5.) click in "Results to:" and see what happens to sample size.

It was changing to 100.  With the patch in place it changes to 1171.
Comment 6 Commit Notification 2021-11-11 12:59:29 UTC
Justin Luth committed a patch related to this issue.
It has been pushed to "master":

https://git.libreoffice.org/core/commit/eb50d356ffbe5bd2e3de9ac574ddf28ce4e034ad

tdf#142986 sc sampling: allow more than default (100) samples

It will be available in 7.3.0.

The patch should be included in the daily builds available at
https://dev-builds.libreoffice.org/daily/ in the next 24-48 hours. More
information about daily builds can be found at:
https://wiki.documentfoundation.org/Testing_Daily_Builds

Affected users are encouraged to test the fix and report feedback.
Comment 7 Commit Notification 2021-11-11 15:06:26 UTC
Xisco Fauli committed a patch related to this issue.
It has been pushed to "master":

https://git.libreoffice.org/core/commit/fd06044c0178bb7724a735c233aa698e2dcea096

tdf#142986: sc: Add UItest

It will be available in 7.3.0.

The patch should be included in the daily builds available at
https://dev-builds.libreoffice.org/daily/ in the next 24-48 hours.

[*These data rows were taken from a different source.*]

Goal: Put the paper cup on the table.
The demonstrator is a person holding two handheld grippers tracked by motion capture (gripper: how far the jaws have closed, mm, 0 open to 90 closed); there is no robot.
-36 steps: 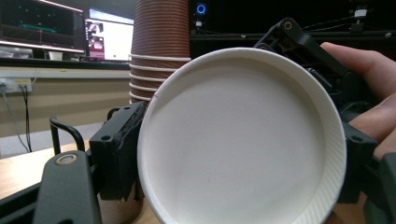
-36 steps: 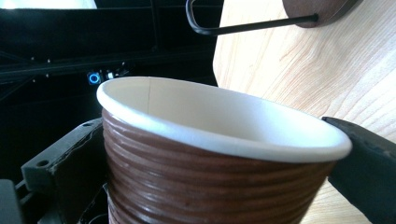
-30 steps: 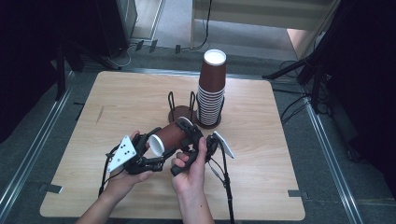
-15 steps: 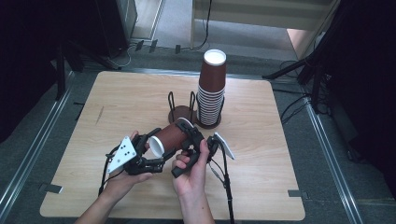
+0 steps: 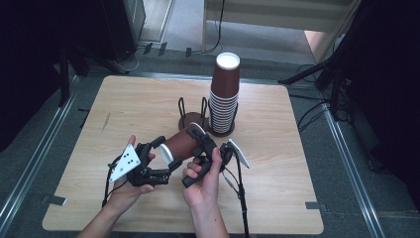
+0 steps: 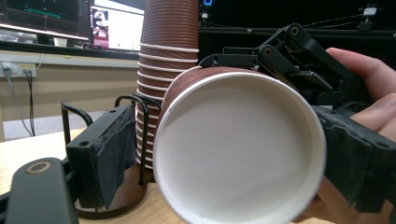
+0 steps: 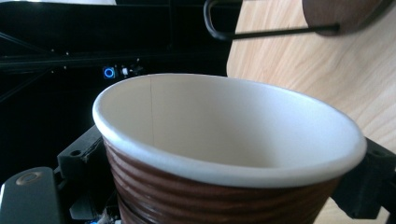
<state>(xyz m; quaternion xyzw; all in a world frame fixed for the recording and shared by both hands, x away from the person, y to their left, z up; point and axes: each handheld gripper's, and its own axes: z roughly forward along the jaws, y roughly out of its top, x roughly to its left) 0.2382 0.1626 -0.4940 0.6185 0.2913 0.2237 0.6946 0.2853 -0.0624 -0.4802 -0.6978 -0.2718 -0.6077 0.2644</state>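
Plainly, brown cup (image 6: 238, 149) (unprinted) lies gripped in right claw (image 5: 202, 144).

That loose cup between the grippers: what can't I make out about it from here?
- Brown cup, high view: its base, hidden behind the right gripper.
- Left gripper view: the left gripper's right-hand finger, covered by the cup's rim.
- Right gripper view: where the fingers touch, blocked by the cup wall.

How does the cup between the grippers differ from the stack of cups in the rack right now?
The single cup lies on its side above the table, its white mouth facing the left gripper; the stack stands upright in the wire rack, bottoms up. The cup is alone; the stack holds many nested cups. Both are brown ribbed paper with white rims.
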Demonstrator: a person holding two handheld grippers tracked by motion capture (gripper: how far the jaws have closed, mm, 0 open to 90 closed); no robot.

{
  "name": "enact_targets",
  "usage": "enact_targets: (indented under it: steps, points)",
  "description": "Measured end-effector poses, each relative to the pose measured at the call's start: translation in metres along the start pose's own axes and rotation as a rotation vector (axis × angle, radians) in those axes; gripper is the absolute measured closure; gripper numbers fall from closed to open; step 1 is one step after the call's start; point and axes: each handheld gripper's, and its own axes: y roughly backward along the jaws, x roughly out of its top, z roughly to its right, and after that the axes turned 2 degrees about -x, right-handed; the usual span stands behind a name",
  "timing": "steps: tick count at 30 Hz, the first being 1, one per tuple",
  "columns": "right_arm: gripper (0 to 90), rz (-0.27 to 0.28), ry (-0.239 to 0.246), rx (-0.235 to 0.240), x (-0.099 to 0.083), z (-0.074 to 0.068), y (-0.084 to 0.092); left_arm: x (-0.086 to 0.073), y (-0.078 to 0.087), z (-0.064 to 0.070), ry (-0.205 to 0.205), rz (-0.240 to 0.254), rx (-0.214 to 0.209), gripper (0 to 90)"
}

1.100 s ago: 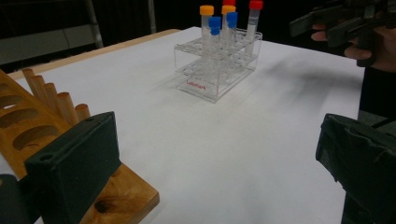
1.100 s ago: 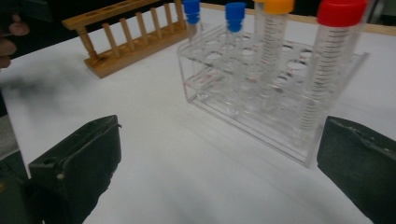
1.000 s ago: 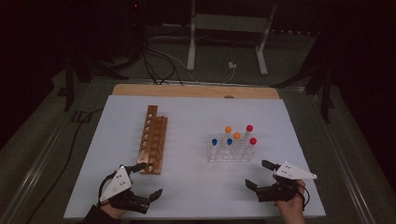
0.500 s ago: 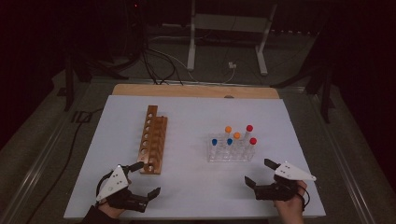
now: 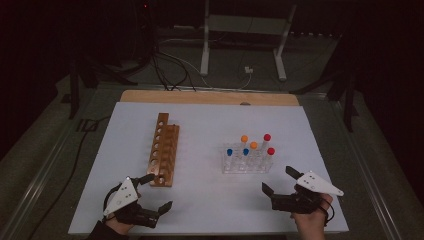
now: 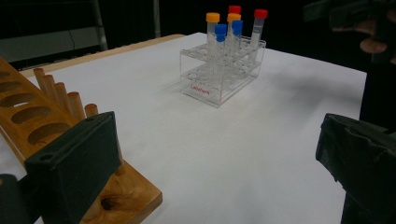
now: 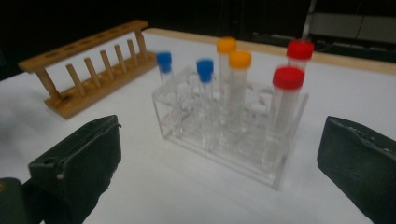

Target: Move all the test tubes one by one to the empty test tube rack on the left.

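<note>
Capped tubes [image 5: 248, 148] stand in the clear rack [image 5: 247, 164]; left gripper [image 5: 152, 191] and right gripper [image 5: 279, 181] both gape wide, holding nothing.

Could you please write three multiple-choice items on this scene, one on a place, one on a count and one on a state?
1. Where does the wooden rack stand relative to the clear tube rack in the high view?
A. To its left
B. To its right
C. On top of it

2. How many capped tubes stand in the clear tube rack?
A. Three
B. Six
C. Nine

3. How do the jaws of the right gripper stand?
A. Shut on a tube
B. Open, holding nothing
C. Shut on the wooden rack

Answers:
1. A, since the high view shows the wooden rack left of the clear one.
2. B, as the right gripper view shows two blue, two orange and two red caps.
3. B, since its jaws stand wide apart with only white table between them.
</note>
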Motion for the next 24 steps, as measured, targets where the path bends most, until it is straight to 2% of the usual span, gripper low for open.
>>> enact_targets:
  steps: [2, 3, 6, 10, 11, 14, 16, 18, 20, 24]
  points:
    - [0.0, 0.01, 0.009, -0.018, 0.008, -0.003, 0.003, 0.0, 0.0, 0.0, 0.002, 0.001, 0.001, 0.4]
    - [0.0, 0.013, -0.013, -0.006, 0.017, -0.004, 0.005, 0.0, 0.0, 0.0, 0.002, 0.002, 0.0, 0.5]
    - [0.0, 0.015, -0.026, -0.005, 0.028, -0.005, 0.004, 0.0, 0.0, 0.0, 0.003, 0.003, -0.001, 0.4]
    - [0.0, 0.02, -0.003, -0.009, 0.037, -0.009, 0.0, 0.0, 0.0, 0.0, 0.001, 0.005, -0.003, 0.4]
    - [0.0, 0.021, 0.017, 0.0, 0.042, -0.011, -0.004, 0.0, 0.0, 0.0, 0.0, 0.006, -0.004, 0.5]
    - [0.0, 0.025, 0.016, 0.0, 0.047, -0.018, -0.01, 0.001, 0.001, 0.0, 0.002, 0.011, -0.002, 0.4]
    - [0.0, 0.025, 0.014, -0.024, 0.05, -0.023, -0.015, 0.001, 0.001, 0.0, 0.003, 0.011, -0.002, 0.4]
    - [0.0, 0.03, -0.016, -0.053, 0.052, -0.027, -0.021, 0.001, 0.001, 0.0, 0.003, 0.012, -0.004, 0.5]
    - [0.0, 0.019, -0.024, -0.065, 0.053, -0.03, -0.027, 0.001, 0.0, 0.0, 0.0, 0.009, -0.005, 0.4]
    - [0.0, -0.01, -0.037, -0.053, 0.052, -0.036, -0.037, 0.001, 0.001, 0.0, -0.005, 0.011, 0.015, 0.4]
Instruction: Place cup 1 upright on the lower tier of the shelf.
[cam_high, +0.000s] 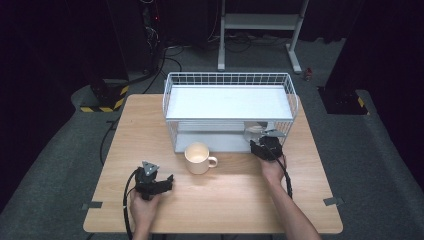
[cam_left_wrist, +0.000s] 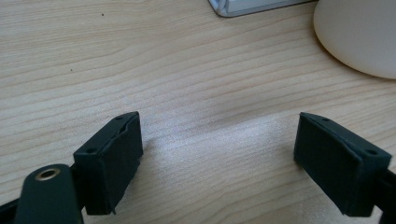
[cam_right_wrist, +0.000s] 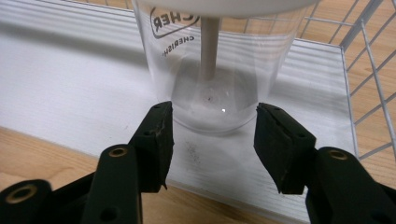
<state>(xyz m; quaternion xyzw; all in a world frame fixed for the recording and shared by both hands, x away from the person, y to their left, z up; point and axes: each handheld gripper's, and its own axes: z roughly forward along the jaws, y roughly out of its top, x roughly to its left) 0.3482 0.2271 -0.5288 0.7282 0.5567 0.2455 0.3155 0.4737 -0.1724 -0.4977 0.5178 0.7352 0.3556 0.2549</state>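
Clear cup (cam_right_wrist: 219, 65) bears the lettering "CHERISH".

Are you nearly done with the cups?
About halfway, by the look of it. Done: the white mug stands on the table in front of the wire rack. In hand: the right gripper clasps the clear cup at its base, on the rack's lower shelf. Left: moving that cup. The left gripper waits open.
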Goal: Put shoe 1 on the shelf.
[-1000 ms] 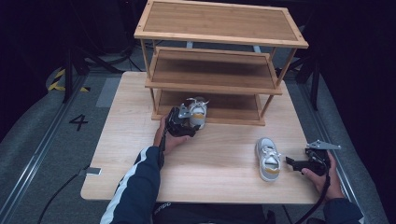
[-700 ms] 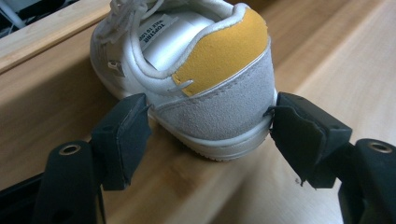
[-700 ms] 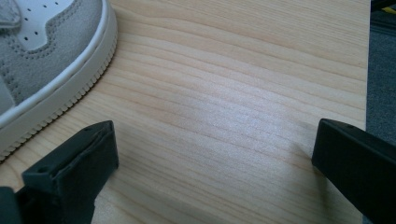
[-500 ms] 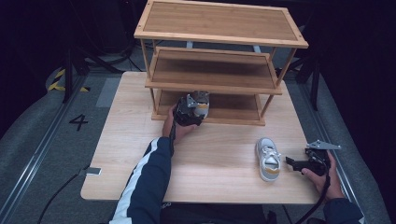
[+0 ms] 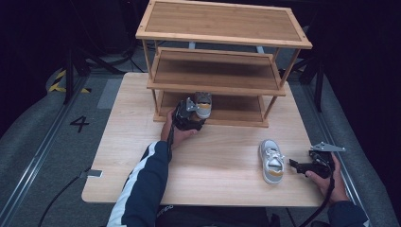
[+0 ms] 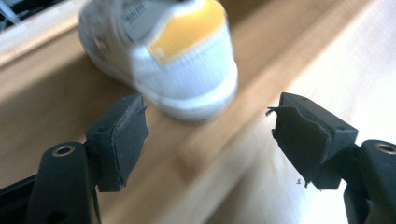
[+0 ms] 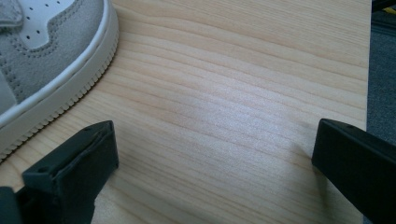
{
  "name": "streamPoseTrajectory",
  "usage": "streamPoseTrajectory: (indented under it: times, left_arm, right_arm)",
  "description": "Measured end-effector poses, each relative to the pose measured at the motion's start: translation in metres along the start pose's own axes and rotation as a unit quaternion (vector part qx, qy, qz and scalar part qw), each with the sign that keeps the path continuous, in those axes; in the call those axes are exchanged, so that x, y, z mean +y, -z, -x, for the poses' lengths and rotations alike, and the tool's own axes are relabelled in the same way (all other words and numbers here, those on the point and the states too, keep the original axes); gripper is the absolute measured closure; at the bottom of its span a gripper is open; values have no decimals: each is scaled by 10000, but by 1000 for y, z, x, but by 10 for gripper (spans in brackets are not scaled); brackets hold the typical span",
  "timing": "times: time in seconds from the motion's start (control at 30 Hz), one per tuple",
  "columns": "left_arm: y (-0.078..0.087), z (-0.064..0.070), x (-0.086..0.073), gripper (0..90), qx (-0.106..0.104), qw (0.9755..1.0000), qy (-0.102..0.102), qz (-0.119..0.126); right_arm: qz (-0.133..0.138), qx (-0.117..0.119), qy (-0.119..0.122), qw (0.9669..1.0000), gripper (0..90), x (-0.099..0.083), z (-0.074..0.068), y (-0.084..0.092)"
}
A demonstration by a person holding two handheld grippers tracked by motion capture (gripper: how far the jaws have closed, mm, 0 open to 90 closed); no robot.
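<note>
Shoes: two small sneakers, white and grey with yellow heel patches; we are putting them onto the wooden rack; one shoe sits on the bottom shelf at its front edge, heel toward us; the other shoe lies on the table at the right, well apart from the rack

Left gripper: at the front of the bottom shelf, just behind the shelved shoe; in the left gripper view its pads stand wide apart with the heel beyond them and untouched; the jaws have just been opening, nothing between them; we judge this shoe released

Right gripper: resting low on the table just beside the second shoe; in the right gripper view its jaws are spread wide over bare wood, the shoe's sole edge off to one side; holding nothing

Handling: light, we judge; soft suede and fabric upper that gives under a squeeze; the rubber sole is firmer and not slippery; sturdy, not fragile

Where to hold: across the heel counter or the sides near the collar, where the stiffening is; the blur in the left gripper view leaves the heel's exact shape unsure, so we would close gently

Next: the right gripper takes the table shoe by its heel
</note>
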State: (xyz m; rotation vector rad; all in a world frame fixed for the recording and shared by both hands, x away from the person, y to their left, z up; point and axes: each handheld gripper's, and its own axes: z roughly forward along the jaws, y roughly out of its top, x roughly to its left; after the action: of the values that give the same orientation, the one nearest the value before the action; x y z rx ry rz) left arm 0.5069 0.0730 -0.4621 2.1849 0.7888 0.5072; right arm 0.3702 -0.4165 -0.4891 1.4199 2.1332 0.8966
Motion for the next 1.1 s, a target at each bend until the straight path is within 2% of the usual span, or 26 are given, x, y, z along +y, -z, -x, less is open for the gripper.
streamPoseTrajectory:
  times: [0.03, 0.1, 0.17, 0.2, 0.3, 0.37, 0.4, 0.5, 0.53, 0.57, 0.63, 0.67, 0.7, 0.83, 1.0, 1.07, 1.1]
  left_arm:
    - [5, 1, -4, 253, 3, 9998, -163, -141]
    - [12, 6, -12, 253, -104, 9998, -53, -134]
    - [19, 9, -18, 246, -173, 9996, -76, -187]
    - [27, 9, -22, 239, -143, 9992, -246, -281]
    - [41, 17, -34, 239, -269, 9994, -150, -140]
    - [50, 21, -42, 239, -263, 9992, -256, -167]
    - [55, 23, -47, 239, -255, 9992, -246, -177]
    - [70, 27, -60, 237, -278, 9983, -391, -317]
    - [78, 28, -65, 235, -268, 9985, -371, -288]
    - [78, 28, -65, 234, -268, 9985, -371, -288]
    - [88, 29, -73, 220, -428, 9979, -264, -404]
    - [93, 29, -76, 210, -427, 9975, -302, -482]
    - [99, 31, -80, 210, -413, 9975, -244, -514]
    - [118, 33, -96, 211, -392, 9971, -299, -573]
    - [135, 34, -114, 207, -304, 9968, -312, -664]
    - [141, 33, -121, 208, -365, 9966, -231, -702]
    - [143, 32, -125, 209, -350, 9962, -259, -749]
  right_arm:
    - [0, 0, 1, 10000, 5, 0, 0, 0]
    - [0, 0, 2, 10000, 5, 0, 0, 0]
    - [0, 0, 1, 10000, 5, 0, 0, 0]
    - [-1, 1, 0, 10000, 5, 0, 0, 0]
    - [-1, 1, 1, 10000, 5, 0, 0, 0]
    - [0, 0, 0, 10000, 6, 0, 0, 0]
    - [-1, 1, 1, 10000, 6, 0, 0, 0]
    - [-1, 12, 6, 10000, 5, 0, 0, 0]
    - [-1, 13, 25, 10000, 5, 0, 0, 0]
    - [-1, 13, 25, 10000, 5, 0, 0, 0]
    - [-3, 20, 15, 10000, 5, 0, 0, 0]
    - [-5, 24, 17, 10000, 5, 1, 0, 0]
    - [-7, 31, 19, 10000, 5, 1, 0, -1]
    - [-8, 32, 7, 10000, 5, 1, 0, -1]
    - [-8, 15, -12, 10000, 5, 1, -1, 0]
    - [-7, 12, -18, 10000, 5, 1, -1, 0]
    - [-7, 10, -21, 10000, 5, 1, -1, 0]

More
information about daily builds can be found at:
https://wiki.documentfoundation.org/Testing_Daily_Builds

Affected users are encouraged to test the fix and report feedback.
Comment 8 Commit Notification 2021-11-11 15:27:51 UTC
Justin Luth committed a patch related to this issue.
It has been pushed to "libreoffice-7-2":

https://git.libreoffice.org/core/commit/62d82a9a4108f715cf1a2bf15205adc28e9fd31a

tdf#142986 sc sampling: allow more than default (100) samples

It will be available in 7.2.4.

The patch should be included in the daily builds available at
https://dev-builds.libreoffice.org/daily/ in the next 24-48 hours. More
information about daily builds can be found at:
https://wiki.documentfoundation.org/Testing_Daily_Builds

Affected users are encouraged to test the fix and report feedback.
Comment 9 Commit Notification 2021-11-13 05:35:22 UTC
Justin Luth committed a patch related to this issue.
It has been pushed to "libreoffice-7-2-3":

https://git.libreoffice.org/core/commit/b89853d017f862de9dfadcf9efdbcf7d68feb945

tdf#142986 sc sampling: allow more than default (100) samples

It will be available in 7.2.3.

The patch should be included in the daily builds available at
https://dev-builds.libreoffice.org/daily/ in the next 24-48 hours. More
information about daily builds can be found at:
https://wiki.documentfoundation.org/Testing_Daily_Builds

Affected users are encouraged to test the fix and report feedback.